One of the important findings of this poll indicate that only 6% of
voters are in favour of previous government SYRIZA – Independent Greeks, which is
the main Tsipras pre-election theme. In
contrast, 41% of voters are in favour of a formation of National Unity
government (including both SYRIZA & New Democracy). SYRIZA rejects the
formation of coalition government between SYRIZA and New Democracy.
·
the Dutch Finance Minister and Head of Euro
group Dijsselbloem submitted a document in the Dutch Parliament in which he
mentioned that the recapitalization process of Greek Banks should be completed
by end 2015, despite snap elections. As a reminder, any delay could trigger the
implementation of Bank Recovery and Resolution Directive (BRRD) with the
activation of the Single Resolution Mechanism in early 2016, which could lead
to deposit haircut if there is a need for significant capital injection.
·
the Director of IMF’s European Department, Thomsen
stated that snap elections may cause a delay as regards the autumn’s disbursements
to Greece. According to the initial plan, Greece should receive 2 bios euros in
September and 1 bios in October.
·
a Cabinet meeting was held to discuss a) the
scrap of VAT in private education (23%) which was introduced with SYRIZA’s recent
legislation related to the 3rd MoU and b) the measures to handle
refugee crisis. The agreement of all parties involved in the formation of
caretaker government (SYRIZA, ND, Potami, PASOK) is a prerequisite for such
decisions.
·
the head of the Hellenic Republic Asset
Development Fund (TAIPED) stated privatisations will miss revenues target for
2015. This is due to the delay of privatisation of the 14 regional airports, which
will be completed by year end but its revenues will be recorded in 2016. He
also predicted that 2016 revenue target (3.4 bios euros) is achievable because of
privatizations of Elliniko real estate, Astir Resort and Natural Gas
Transmission Network Operator (DESFA)
Risk assessment: New
Democracy’s successful pre-election campaign emerge Meimarakis as a political
leader and main political figure of local political system. Although Tsipras
remains main political figure of local political system, he is not alone any
more. In addition, his power is in doubt due to a) significant failures in his
pre-election strategy, b) the rupture within SYRIZA which has led to the
departure of a significant number of executives and activists and c) worsening
of economic conditions.
A string of ten polls show a) a neck-and-neck battle b) Tsipras
popularity is in free fall c) voters are in favour of an all-party government (except
far right and communists).
In addition, polls don’t show that Eurosceptic parties gain
from recent SYRIZA’s U-turn. In contrary, the recent results show that voters
return to traditional political parties such as New Democracy (centre right), PASOK
(centre left) and KKE (communists which gain eurosceptic SYRIZA voters).

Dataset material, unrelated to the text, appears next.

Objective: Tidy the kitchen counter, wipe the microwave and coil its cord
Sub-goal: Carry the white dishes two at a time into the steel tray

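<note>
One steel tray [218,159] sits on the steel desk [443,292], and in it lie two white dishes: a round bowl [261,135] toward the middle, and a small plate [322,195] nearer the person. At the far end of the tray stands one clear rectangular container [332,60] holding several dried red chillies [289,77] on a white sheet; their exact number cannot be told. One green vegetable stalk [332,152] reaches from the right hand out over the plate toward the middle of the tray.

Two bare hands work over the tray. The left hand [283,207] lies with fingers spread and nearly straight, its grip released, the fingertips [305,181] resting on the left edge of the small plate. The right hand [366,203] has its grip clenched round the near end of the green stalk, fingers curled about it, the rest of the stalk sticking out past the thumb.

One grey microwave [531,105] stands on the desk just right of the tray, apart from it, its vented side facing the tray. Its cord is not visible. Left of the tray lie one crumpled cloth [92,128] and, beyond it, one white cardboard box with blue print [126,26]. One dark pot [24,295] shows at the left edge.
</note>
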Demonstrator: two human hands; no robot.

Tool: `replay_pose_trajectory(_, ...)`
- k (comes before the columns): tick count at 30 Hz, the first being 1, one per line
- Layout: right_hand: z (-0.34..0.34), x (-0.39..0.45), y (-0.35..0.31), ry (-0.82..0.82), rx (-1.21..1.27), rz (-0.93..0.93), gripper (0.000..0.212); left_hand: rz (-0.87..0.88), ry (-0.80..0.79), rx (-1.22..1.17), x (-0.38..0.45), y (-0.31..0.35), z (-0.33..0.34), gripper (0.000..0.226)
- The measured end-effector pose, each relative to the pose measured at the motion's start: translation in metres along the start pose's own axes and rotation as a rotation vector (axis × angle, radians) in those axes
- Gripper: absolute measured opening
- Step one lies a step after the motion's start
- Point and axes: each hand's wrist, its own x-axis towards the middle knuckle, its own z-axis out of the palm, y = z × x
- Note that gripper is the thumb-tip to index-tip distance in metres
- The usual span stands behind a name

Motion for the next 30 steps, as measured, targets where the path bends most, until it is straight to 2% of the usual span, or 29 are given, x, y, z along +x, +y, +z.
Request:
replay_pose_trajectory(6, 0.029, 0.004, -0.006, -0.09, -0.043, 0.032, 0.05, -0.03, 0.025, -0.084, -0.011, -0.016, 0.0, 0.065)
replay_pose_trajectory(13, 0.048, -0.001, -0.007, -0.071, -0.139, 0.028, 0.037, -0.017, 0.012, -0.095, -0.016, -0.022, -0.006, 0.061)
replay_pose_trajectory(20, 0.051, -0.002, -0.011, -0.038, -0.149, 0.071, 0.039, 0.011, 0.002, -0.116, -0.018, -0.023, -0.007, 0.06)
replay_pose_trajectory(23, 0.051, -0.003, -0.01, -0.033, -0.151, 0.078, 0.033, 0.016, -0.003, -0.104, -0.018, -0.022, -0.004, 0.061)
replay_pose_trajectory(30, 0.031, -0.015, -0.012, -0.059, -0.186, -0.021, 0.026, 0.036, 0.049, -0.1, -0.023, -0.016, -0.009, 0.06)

Polls also show that voters are in favour of an all-party
government. The latter causes significant losses to Tsipras’ and SYRIZA’s
popularity which insists on self-reliance strategy.
It is highly likely that SYRIZA will continue to lose ground
in terms of popularity. This is a result of significant strategic failures
during the period that governed the country and before. As it was stated in previous
commentaries, SYRIZA is not a traditional political party from European standards
point of view. SYRIZA is a grass roots movement which gained power during anti memorandum
demonstrations. Tsipras’ U-turn as regards the negotiation with creditors has
eliminated its ‘raison d'être’ .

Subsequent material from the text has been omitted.